Although this is an article about compositions and backgrounds in art, I’m going to have to start by talking about my recent cyberpunk art series (again) for a while because it provides an example of what I’ll be talking about.
Anyway, here’s a cyberpunk painting that I made the night before writing this article:
And here’s another painting from the series. You can probably see the obvious difference:
Yes, there’s no background! Whilst virtually all of the paintings in the series have large detailed cityscapes and/or rooms in the background, this one painting doesn’t.
Why was that? Well, it was to do with the fact that adding a background would have completely ruined the painting. If you don’t believe me, then just take a look at the original line art for the painting and you’ll see a couple of my failed attempts at adding a background.

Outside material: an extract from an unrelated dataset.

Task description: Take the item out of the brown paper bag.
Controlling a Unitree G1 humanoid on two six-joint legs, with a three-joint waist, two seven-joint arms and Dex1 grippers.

Because my original idea for the painting was to have the entire picture lit by a glowing blue orb, I quickly realised that this would probably only illuminate things close to the light source. Although I later added orange light to the painting too (to compliment and contrast with the blue light), I realised that the low light levels in the picture would be great for emphasising just one part of the painting.
As such, I had to leave the background out – since it would have distracted from the more interesting parts of the picture and it would have also ruined the gloomy atmosphere of the painting too.
But, when shouldn’t you include backgrounds in your art?
Generally speaking, if you want to emphasise something you’ve drawn or painted- then the easiest way to do that is not to include a background. Likewise, if you have a limited amount of time to work on a piece of art, then the background can often be the first thing to go in order to save time.
In situations where a background would be expected, an easy way to get around this is to – if possible – use a solid colour background, rather than just leaving the background blank (personally, I like to paint it black – but you can use any colour that compliments the rest of your picture). This gives the impression of a background, without actually including a detailed background.
As for learning when it’s right to include backgrounds and when it isn’t, the only real way to learn this is through trial and error. Of course, since every drawing or painting is different, you can only learn a few general guidelines rather than a specific “one size fits all” rule.
But, this isn’t as bad as it sounds – if you’re more of a traditional artist, then just experiment with backgrounds in your preliminary pencil sketches (they can be easily erased). If you also work digitally, then backgrounds can always be added or erased later (although it’s obviously much easier to erase a background – I mean, you can do this in MS Paint – than it is to add one digitally).